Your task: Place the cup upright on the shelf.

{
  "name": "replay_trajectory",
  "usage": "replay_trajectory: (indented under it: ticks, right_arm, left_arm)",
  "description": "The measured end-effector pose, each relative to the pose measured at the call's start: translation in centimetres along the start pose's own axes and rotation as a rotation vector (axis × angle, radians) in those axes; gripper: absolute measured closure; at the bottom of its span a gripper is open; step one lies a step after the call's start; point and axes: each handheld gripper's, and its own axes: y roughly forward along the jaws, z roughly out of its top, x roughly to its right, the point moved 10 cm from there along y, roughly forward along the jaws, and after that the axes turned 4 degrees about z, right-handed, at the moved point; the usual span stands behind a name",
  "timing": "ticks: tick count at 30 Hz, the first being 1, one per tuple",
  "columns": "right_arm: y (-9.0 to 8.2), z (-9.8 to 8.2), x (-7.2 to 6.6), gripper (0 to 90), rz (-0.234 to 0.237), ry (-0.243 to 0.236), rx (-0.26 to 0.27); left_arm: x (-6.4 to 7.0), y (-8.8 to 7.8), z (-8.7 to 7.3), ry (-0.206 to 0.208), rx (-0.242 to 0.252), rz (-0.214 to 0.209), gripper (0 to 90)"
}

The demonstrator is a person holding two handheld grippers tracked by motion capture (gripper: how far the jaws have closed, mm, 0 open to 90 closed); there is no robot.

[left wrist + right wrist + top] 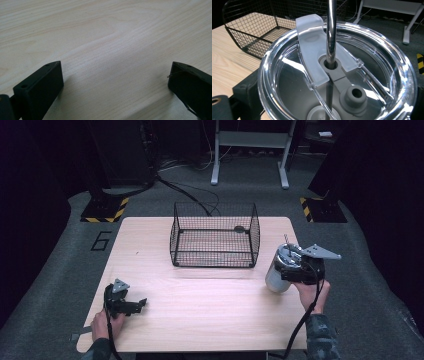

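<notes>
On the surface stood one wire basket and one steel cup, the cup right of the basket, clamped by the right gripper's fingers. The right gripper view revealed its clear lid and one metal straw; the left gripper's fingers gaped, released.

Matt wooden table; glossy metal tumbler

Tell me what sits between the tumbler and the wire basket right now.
Nothing: the high view shows bare table between the tumbler, held by the right gripper, and the wire basket.
</notes>
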Motion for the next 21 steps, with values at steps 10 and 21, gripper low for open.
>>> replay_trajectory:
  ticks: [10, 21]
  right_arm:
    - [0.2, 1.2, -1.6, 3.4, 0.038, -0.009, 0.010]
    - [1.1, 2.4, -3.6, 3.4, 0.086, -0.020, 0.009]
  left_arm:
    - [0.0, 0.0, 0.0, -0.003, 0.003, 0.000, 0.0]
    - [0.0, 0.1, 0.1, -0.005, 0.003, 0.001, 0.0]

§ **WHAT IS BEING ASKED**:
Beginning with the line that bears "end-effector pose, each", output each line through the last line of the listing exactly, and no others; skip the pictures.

§ **ANSWER AREA**:
  "description": "The measured end-effector pose, each relative to the pose measured at the call's start: translation in centimetres along the start pose's own axes and rotation as a rotation vector (axis × angle, radians) in those axes; gripper: absolute measured closure; at the bottom of its span a gripper is open; step one lies a step after the call's start; point and axes: each handheld gripper's, and its own axes: y roughly forward along the jaws, z roughly out of its top, x roughly to its right, the point moved 10 cm from there along y, roughly forward along the jaws, and after that the axes turned 4 degrees about z, right-handed, at the moved point; the usual span stands behind a name",
  "timing": "ticks: tick count at 30 Hz, the first being 1, one per tuple",
  "columns": "right_arm: y (-9.0 to 8.2), z (-9.8 to 8.2), x (-7.2 to 6.6), gripper (0 to 90), rz (-0.234 to 0.237), ry (-0.243 to 0.236), rx (-0.26 to 0.27); left_arm: x (-6.4 to 7.0), y (-8.8 to 7.8), z (-8.7 to 7.3), ry (-0.206 to 0.208), rx (-0.242 to 0.252), rz (-0.214 to 0.209), gripper (0 to 90)"
}

The demonstrator is a person holding two handheld grippers tracked by motion capture (gripper: how far the jaws have closed, mm, 0 open to 90 closed); there is no robot.

[left wrist + right wrist + top] 

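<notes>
On the surface stood one wire basket and one steel cup, the cup right of the basket, clamped by the right gripper's fingers. The right gripper view revealed its clear lid and one metal straw; the left gripper's fingers gaped, released.

Matt wooden table; glossy metal tumbler

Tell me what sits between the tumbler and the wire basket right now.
Nothing: the high view shows bare table between the tumbler, held by the right gripper, and the wire basket.
</notes>
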Motion for the next 21 steps, with values at steps 10 and 21, gripper low for open.
>>> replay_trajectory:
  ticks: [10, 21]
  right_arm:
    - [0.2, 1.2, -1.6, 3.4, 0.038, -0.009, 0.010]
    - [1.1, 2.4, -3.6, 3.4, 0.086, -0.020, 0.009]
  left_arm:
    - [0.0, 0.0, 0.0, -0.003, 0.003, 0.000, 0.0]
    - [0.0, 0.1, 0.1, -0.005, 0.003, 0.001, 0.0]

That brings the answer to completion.